When my good friend Janel over at Keeper of Pages read this Two Lost Boys, by L.F Robertson, a while back, I knew I had to add it to my TBR pile. I am a huge fan of legal mystery/thrillers and have a special interest to those plots surrounding death row. I think it has something to do with how ominous and how severe these stories are; there are no second chances, it truly is life and death. Also, there is something about a story that calls to question where you fall on the line. Would you support such a system? Are you against it? What would you do if you were in this line of work. It is absolutely mind boggling to begin to think about it.
The story opens with the introduction of our protagonist, Janet Moodie, who is a death row appeals attorney. Her newest client, Andy Handy, was convicted (along with his brother, Emory) for the rape and murder of two women. Emory, after a slick deal, received life in prison and Andy got the death penalty even though he has a lower IQ and lacks the dominant personality. Using missed mitigating evidence, Janet discovers a series of errors and learns there is potentially much more to the murders than what was first thought. Andy may be guilty of something, but does he deserve to die?

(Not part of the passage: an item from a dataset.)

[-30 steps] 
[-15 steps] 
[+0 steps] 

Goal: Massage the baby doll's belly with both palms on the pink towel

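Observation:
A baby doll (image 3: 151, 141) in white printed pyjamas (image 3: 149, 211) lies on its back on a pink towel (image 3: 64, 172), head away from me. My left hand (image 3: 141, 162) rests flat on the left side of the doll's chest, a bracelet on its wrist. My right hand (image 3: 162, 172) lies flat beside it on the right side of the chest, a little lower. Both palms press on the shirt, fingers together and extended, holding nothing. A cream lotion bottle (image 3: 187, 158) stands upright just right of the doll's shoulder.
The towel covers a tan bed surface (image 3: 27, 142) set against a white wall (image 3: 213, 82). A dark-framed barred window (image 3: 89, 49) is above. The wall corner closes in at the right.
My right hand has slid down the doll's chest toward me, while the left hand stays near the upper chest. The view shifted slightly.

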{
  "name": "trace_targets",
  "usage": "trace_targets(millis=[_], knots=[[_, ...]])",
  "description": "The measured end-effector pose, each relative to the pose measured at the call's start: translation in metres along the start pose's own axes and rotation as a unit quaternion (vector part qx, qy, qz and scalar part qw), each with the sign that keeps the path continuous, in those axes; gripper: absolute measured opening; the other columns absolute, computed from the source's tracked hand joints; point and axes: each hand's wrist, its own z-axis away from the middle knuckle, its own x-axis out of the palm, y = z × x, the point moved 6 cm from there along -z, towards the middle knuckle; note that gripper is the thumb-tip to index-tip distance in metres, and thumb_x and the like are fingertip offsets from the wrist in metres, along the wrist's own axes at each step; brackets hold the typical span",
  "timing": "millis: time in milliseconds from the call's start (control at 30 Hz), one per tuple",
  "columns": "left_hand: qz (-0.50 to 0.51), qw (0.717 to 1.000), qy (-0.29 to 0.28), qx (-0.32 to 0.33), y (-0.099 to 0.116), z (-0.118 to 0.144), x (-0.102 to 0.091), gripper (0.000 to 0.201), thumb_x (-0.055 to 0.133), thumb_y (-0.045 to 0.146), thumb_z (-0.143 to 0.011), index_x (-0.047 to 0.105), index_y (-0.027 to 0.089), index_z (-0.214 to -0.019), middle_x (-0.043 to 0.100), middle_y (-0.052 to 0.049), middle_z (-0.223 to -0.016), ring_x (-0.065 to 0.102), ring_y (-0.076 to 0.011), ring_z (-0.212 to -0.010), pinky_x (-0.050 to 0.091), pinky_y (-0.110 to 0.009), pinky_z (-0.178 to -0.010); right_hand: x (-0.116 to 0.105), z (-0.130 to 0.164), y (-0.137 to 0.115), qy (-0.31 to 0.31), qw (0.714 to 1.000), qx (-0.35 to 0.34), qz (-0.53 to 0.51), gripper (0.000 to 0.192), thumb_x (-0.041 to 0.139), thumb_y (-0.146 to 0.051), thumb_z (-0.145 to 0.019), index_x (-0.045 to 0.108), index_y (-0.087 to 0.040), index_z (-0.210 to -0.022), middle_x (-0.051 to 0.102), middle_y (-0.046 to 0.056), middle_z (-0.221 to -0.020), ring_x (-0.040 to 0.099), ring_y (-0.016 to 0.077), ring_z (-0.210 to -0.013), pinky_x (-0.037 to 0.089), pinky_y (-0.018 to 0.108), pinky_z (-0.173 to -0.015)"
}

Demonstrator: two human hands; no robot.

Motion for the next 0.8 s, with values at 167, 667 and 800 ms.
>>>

The fact that L.F Robertson is a practicing death row lawyer added such a relevant angle to the story; it all felt extremely real and detailed. Similar to when I watch Grey’s Anatomy and feel as if I am a surgeon, I left this story feeling the the same intensity that I was a death row attorney. She does a brilliant job at inviting the reader into Janet Moodie’s shoes. Moodie is a straight shooter; some would say emotionless but I would say to the point. She is calculated and calm; the story was portrayed as such. Robertson lays down the facts and lets the reader handle the emotions.
This novel is not your typical fast paced thriller, but instead relies on an intricate story to captivate their reader. I couldn’t put this one down and the pace became irrelevant to me, which is very rare.
I feel like fans of any legal thrillers or even those who like Jodi Picoult would love Two Lost Boys.